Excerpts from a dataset

==========

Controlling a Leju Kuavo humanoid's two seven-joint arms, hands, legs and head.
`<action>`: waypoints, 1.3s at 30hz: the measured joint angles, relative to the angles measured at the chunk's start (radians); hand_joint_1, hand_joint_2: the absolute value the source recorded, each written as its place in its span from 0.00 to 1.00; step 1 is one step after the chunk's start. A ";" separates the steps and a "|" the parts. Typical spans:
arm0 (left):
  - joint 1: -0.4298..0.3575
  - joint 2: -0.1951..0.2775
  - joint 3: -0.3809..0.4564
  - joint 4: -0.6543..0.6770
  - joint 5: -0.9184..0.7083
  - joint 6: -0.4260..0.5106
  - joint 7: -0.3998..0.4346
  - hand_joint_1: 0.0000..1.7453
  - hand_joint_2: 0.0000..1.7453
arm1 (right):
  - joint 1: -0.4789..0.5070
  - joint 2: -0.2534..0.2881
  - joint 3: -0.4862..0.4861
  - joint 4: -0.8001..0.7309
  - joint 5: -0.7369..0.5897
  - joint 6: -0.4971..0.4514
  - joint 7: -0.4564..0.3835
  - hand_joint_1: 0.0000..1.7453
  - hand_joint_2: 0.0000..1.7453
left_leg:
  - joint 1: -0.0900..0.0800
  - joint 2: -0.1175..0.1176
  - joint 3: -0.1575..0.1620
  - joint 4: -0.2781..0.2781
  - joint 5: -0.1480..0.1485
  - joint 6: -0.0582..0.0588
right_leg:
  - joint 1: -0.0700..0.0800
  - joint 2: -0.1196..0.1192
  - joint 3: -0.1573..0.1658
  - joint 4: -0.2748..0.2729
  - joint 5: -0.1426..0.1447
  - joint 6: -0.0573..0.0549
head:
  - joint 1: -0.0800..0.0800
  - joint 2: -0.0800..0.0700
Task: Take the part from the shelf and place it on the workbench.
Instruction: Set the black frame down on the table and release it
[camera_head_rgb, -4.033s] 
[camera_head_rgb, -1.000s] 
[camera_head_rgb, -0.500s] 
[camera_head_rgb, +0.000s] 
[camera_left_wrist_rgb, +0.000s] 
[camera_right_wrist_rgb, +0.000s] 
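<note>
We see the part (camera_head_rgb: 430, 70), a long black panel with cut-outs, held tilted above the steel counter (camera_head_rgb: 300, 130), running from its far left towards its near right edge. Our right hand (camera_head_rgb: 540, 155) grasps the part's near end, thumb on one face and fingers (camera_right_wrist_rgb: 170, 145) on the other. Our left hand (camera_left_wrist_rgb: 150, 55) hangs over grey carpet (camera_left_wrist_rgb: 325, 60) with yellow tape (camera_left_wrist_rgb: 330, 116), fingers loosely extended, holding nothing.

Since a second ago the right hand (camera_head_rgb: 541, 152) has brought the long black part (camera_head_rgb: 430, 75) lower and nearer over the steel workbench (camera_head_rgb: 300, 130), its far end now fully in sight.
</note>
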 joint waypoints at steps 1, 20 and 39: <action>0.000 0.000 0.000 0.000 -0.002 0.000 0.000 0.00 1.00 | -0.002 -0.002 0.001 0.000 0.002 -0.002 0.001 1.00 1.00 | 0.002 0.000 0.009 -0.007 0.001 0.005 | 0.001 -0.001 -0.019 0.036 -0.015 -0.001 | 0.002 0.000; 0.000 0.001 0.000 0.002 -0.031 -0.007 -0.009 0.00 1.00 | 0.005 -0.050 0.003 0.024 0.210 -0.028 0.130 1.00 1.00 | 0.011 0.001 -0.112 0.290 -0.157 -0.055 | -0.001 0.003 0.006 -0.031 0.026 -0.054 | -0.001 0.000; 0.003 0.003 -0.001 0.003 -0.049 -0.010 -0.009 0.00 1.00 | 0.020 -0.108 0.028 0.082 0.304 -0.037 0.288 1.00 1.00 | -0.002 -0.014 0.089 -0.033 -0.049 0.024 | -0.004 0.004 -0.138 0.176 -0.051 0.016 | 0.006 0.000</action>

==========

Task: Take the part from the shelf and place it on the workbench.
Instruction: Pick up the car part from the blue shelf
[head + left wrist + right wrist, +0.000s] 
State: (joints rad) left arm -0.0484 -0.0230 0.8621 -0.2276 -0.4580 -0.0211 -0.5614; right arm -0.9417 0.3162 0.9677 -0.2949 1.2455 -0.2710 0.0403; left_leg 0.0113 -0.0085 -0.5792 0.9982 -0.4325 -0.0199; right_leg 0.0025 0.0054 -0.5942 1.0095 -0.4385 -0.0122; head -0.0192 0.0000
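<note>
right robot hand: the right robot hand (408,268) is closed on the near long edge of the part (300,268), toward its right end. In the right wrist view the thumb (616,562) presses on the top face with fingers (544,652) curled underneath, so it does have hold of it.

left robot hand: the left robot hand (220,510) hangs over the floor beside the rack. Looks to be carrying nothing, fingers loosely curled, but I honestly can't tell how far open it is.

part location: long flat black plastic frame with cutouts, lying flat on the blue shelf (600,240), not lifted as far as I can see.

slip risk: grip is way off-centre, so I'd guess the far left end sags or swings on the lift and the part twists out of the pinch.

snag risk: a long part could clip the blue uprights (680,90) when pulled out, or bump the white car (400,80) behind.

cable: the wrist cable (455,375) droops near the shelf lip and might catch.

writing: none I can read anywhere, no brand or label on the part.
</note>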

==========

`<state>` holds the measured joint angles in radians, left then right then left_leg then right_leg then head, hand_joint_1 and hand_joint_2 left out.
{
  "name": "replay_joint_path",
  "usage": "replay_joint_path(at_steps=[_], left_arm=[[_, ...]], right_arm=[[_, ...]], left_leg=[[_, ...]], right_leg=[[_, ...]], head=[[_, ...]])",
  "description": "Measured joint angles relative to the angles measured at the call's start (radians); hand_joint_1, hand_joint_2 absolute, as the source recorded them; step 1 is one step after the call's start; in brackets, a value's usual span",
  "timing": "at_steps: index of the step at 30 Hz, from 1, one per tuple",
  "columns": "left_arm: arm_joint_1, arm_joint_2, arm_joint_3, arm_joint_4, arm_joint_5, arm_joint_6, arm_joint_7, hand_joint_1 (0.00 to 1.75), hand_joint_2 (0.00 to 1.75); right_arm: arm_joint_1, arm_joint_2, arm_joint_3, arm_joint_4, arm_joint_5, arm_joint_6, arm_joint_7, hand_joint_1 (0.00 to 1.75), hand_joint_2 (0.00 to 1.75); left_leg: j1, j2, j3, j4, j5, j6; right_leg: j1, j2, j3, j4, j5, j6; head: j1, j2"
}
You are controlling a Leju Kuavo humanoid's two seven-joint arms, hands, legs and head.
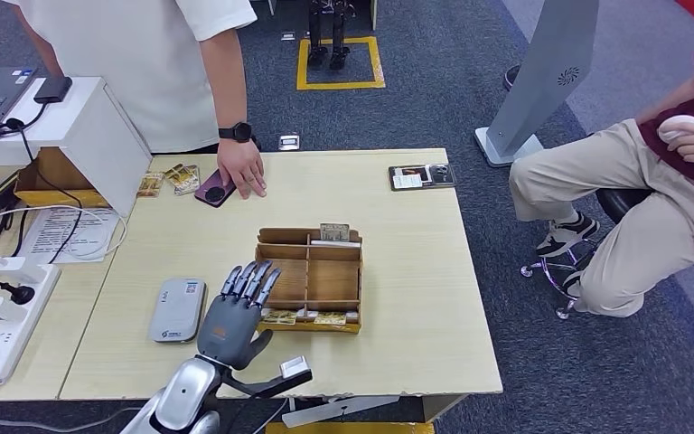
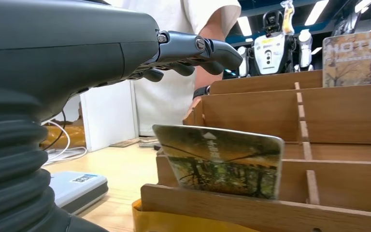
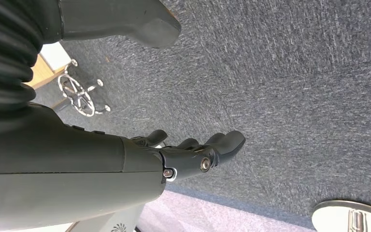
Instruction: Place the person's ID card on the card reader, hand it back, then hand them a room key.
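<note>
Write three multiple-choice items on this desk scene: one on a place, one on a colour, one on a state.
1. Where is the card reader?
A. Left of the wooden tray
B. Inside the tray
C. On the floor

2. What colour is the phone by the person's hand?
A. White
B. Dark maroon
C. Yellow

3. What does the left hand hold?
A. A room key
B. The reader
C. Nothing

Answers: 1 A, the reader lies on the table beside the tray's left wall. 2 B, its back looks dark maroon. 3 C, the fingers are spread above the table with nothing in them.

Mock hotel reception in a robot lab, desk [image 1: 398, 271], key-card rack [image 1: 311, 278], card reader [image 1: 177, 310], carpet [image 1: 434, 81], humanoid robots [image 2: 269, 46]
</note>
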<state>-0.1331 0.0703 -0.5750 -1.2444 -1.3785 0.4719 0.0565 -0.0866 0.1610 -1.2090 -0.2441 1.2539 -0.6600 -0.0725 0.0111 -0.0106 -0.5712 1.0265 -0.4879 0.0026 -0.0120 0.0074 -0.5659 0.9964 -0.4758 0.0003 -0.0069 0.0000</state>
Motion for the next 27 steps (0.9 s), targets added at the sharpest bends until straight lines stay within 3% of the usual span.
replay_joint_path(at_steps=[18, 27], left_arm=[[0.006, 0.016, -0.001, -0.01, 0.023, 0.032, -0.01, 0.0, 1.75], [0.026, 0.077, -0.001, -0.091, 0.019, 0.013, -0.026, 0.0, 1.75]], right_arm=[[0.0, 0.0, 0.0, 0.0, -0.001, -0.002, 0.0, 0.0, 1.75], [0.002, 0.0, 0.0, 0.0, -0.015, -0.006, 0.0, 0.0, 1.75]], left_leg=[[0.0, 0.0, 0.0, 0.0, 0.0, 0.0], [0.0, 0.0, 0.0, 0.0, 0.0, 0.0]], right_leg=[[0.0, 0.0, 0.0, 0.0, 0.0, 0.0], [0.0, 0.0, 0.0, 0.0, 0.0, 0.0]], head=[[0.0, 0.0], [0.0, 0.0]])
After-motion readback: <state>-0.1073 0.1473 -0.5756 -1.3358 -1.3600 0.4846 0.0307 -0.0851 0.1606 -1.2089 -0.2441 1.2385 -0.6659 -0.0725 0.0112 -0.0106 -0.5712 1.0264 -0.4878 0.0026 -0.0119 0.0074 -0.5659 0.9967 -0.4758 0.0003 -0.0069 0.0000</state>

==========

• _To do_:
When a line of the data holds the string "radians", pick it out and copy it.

• _Result of this exercise_:
`<action>`: waypoints, 1.3s at 30hz: the measured joint angles, relative to the angles measured at the chunk's start (radians); hand_joint_1, hand_joint_2: the absolute value the source recorded, each written as its place in its span from 0.00 to 1.00; step 1 is one step after the chunk's start. A ";" separates the steps and a "|" the parts. Typical spans:
`<state>` holds the measured joint angles in radians, left then right then left_leg then right_leg then head, hand_joint_1 and hand_joint_2 left out.
  "description": "Measured joint angles relative to the angles measured at the call's start (radians); hand_joint_1, hand_joint_2 absolute, as the source recorded them; step 1 is one step after the call's start; in brackets, a value's usual span",

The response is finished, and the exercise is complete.